O TegoChip 2000 de 2 kilobits fornece quatro vezes a quantidade de memória disponível em um chip de 512 bits, enquanto é menores e menos caro do que os chips de alta memória da Tego de 4 ou 8 kilobytes (ver Uma Rajada de Tags de Alta Memória Levantam Vôo) . Tipicamente, Butler diz, os fabricantes de tags RFID vendiam etiquetas feitas com chips TegoChip XL de 4 ou 8 kilobytes para entre US $10 e US $18 cada um, enquanto a empresa espera um tag produzido com o TegoChip 2000 a custar entre US $3,50 e US $8. Atualmente, a Airbus e seus fornecedores estão colocando tags com chips de alta memória nos componentes para a areonave de fuselagem larga A350 XWB.

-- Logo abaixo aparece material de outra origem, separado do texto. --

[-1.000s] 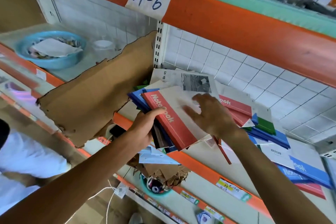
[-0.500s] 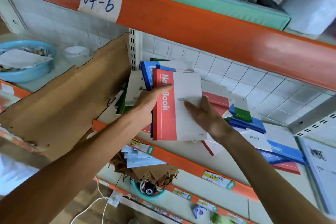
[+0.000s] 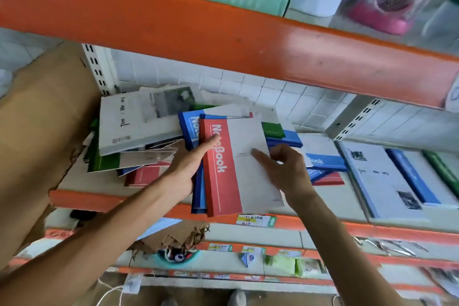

Butler diz que a Tego tinha aprendido com os seus clientes da aviação sobre a necessidade de um chip de memória inferior que poderia permitir-lhes gravar mais dados do que apenas o número de série básico e outros identificadores. A memória do TegoChip 2000 pode acomodar não só códigos EPC extendidos de até 496 bits, ele observa, mas também informações como o registro de nascimento de uma peça — que tags padrão de baixa memória não podem fazer.

Jon Andresen, o presidente da Technology Solutions LLC, que presta serviços de consultoria para a Boeing e outros clientes de aviação, diz que os usuários finais gostariam de ser capazes de armazenar a programação de manutenção e outros dados, a fim de acompanhar quando as peças são inspecionadas ou sofrem manutenção. Além do mais, diz ele, seus clientes demonstraram interesse em acompanhar as datas de validade e garantir que os produtos sejam colocados para uso na ordem em que eles são feitos, reduzindo o risco de um item de alcançar a sua data de validade antes do uso. No entanto, acrescenta Andresen, "tudo isso é um pouco prematuro", já que poucas empresas aeroespaciais ainda estão preparadas para comprar e usar a tecnologia RFID desta forma, até que a economia melhore. "Ainda estamos no início do ciclo de adoção", afirma. "A indústria aérea ainda está se adaptando à situação econômica." No entanto, ele observa que espera que as empresas nesse setor irão adotar a tecnologia RFID e que haverá uma demanda por chips, como o TegoChip 2000, mesmo que leve mais de um ano para que isso ocorra.